◆ **THE INPUT**
________________

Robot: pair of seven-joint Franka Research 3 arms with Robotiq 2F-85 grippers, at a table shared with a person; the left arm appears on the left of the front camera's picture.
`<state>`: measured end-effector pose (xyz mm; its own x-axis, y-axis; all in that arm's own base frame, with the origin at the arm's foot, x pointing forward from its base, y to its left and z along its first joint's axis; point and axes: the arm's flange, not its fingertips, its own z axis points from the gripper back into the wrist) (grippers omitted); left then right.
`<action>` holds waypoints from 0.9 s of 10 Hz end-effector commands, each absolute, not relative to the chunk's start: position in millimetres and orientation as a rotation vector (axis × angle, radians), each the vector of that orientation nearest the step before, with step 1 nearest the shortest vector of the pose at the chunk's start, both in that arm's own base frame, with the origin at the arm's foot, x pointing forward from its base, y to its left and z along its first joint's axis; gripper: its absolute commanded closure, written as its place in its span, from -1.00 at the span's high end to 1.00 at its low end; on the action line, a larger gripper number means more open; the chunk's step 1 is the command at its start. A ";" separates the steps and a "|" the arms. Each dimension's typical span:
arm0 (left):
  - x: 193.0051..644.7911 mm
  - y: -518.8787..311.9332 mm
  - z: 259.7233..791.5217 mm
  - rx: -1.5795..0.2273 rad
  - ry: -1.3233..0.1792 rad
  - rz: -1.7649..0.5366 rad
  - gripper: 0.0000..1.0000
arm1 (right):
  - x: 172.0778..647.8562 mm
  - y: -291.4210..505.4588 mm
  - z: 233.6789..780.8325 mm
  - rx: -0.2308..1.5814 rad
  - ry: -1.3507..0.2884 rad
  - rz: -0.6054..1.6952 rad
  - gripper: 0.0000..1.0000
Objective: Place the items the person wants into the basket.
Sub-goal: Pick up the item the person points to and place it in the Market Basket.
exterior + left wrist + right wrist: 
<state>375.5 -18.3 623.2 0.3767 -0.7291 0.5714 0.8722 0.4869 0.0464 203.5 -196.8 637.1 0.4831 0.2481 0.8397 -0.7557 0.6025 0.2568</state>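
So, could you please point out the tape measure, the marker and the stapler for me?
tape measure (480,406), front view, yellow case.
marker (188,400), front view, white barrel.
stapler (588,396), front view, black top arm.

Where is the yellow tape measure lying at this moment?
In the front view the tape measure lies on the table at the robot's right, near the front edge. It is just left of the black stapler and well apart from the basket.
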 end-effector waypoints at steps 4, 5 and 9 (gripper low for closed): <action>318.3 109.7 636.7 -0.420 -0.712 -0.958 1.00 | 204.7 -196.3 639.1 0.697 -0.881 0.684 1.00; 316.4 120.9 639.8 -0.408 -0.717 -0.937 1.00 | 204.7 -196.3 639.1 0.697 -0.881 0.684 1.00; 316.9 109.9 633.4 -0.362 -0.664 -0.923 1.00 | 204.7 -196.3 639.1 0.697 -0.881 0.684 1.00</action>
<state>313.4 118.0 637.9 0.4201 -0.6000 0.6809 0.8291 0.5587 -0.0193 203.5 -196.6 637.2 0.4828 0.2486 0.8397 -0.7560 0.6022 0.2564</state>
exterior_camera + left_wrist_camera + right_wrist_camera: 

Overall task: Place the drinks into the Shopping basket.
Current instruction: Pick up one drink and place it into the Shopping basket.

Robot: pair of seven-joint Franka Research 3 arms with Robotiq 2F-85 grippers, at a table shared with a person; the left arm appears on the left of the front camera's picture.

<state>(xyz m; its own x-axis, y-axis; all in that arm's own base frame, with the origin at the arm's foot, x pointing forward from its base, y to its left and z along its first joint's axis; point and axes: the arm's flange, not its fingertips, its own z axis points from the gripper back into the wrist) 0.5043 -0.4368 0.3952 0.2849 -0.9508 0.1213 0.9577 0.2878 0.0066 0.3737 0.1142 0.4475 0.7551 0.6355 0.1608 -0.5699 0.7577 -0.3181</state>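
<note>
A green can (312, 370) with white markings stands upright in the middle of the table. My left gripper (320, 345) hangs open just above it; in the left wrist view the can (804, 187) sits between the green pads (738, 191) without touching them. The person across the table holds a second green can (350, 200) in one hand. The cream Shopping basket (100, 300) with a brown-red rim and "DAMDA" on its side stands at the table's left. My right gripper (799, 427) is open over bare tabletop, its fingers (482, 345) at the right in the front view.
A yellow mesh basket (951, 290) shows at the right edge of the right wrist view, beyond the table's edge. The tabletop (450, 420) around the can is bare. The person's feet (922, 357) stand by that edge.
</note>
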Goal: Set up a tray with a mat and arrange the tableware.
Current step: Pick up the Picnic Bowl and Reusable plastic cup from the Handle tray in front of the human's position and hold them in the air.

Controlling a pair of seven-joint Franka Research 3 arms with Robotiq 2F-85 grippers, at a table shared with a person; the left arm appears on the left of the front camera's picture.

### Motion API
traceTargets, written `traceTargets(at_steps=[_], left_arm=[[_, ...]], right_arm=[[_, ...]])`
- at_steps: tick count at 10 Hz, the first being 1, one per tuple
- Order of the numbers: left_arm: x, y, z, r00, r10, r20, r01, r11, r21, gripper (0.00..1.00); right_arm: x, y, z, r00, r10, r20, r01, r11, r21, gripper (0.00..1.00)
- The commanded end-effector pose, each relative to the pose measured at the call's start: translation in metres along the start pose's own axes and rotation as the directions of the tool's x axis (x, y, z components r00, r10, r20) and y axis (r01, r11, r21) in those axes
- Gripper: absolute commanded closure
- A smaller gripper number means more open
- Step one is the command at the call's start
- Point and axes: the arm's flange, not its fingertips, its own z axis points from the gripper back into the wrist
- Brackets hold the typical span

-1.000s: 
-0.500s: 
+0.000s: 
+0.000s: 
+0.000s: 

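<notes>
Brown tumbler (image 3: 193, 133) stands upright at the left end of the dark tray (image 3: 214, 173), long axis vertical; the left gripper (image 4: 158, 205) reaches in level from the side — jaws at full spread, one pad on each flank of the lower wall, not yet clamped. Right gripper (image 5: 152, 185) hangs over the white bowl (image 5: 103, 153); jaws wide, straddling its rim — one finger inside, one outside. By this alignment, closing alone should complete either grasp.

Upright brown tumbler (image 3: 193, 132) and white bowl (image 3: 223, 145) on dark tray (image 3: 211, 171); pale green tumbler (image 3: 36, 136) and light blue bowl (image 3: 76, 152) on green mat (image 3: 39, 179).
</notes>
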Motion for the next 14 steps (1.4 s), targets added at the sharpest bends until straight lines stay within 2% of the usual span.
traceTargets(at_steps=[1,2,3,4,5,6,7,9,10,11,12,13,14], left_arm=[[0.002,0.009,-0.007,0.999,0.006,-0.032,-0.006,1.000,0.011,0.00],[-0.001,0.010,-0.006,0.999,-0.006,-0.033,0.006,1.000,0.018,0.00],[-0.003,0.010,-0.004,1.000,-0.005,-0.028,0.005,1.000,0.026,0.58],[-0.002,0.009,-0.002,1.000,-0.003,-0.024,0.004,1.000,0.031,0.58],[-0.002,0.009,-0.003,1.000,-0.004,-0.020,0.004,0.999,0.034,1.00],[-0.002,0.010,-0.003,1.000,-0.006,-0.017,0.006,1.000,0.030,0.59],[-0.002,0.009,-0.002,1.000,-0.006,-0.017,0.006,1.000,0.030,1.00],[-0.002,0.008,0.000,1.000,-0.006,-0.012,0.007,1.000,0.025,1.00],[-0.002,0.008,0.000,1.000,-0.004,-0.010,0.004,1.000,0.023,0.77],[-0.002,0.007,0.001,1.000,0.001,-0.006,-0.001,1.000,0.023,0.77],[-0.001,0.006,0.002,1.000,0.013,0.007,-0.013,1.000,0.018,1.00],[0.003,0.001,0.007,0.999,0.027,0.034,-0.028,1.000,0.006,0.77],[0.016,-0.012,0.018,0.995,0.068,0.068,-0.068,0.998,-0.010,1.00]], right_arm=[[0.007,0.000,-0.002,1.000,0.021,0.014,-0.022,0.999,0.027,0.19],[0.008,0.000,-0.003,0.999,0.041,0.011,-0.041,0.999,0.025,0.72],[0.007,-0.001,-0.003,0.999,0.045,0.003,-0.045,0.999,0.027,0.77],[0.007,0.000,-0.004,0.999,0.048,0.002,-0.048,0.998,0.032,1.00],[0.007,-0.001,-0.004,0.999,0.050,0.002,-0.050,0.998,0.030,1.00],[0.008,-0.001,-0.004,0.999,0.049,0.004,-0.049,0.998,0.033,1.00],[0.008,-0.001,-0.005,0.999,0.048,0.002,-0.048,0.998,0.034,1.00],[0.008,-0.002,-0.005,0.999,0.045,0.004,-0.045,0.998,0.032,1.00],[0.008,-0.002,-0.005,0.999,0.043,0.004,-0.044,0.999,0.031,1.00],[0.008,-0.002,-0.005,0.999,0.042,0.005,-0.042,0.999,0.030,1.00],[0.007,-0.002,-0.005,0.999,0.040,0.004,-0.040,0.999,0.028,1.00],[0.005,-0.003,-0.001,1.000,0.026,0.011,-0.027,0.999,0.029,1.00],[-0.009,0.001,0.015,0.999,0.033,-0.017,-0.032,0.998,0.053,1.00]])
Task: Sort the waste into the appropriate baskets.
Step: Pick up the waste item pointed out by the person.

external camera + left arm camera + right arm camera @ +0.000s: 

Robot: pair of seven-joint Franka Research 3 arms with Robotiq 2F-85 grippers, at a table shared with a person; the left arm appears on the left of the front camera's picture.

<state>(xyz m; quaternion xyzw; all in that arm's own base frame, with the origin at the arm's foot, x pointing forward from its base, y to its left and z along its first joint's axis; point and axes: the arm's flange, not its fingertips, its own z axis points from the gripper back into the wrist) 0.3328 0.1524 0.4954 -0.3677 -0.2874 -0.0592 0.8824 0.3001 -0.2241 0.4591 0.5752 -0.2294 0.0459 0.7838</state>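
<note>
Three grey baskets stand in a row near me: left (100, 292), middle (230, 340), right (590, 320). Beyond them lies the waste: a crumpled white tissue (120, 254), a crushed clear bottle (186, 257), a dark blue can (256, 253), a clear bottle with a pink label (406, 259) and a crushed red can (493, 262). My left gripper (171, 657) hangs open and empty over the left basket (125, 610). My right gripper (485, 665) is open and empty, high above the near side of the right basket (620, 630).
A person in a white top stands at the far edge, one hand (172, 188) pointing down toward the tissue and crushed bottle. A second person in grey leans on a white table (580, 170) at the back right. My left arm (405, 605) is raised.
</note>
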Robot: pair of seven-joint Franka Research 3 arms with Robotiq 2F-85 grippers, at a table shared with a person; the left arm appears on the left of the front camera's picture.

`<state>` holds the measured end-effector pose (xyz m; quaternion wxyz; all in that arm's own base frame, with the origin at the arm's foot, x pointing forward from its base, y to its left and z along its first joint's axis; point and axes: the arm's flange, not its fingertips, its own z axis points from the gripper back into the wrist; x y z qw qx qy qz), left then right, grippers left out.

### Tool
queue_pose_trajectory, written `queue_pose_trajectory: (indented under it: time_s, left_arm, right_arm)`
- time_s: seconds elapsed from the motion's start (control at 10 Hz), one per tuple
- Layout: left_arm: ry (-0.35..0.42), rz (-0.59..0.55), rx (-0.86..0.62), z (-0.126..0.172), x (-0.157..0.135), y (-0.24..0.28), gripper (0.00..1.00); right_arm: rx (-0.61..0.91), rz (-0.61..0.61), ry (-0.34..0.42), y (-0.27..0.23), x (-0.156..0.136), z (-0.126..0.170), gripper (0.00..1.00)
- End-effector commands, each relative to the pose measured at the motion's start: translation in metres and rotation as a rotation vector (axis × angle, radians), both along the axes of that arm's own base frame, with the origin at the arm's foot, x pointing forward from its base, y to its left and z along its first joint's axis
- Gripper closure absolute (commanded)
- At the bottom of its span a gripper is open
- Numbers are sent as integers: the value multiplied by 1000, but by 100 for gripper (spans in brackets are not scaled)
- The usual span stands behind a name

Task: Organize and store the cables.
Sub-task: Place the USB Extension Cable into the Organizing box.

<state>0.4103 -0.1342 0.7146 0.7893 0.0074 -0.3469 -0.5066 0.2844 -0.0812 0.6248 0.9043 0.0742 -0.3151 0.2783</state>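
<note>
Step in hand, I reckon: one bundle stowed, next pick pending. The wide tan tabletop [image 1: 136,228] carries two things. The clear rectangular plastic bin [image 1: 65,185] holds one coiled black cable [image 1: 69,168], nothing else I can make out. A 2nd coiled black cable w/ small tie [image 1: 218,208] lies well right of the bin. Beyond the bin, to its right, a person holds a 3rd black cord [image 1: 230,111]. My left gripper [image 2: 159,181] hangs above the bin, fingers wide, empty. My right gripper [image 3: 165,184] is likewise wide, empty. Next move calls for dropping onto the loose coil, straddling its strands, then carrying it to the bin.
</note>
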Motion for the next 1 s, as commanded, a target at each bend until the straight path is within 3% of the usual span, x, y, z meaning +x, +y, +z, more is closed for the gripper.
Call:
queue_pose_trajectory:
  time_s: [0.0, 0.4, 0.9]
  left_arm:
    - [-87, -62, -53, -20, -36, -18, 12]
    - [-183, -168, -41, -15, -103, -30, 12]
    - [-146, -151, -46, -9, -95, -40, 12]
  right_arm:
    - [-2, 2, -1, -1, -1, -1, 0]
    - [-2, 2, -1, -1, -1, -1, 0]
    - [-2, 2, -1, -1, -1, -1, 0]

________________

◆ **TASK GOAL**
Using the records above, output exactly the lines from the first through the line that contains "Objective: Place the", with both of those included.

◆ **EXERCISE SOLUTION**
Robot: pair of seven-joint Franka Research 3 arms with Robotiq 2F-85 grippers, at a table shared with a person; the left arm appears on the left of the front camera's picture.
`<state>`: measured end-effector pose (xyz mm; its own x-axis, y-axis; all in that arm's own base frame, with the origin at the arm's foot, x pointing forward from its base, y to its left and z along its first joint's axis; point and axes: the arm's flange, not its fingertips, its own z axis points from the gripper back into the wrist) (grippers omitted); left then right.
`<action>` holds waypoints from 0.9 s of 10 Hz end-effector commands, each absolute, not relative to the chunk's start: position in millimetres and orientation as a rotation vector (axis × angle, radians), each the vector of that orientation nearest the step before, with step 1 nearest the shortest vector of the pose at the chunk's start, both in that arm's own base frame, with the origin at the arm's foot, x pointing forward from its base, y to its left and z along its first joint's axis; gripper: its absolute commanded closure, written as its place in its span, from -1.00 at the span's high end to 1.00 at its low end; on the action line, a larger gripper number means more open; the chunk's step 1 is the command at its start. A ";" separates the steps and a "|" the arms. Each dimension's typical span:
arm0 (left):
  - x: 193.0051..644.7911 mm
  - y: -518.8787..311.9332 mm
  - z: 259.7233..791.5217 mm
  - rx: -1.5795..0.2273 rad
  - ry: -1.3233..0.1792 rad
  - rz: -1.7649..0.5366 rad
  - gripper: 0.0000..1.0000
arm1 (right):
  - x: 172.0778..647.8562 mm
  - y: -291.4210..505.4588 mm
  - z: 233.6789..780.8325 mm
  - rx: -0.2308..1.5814 rad
  - ry: -1.3507..0.2884 rad
  - rz: -0.6054..1.6952 rad
  - gripper: 0.0000..1.0000
Objective: Place the items the person wants into the basket.

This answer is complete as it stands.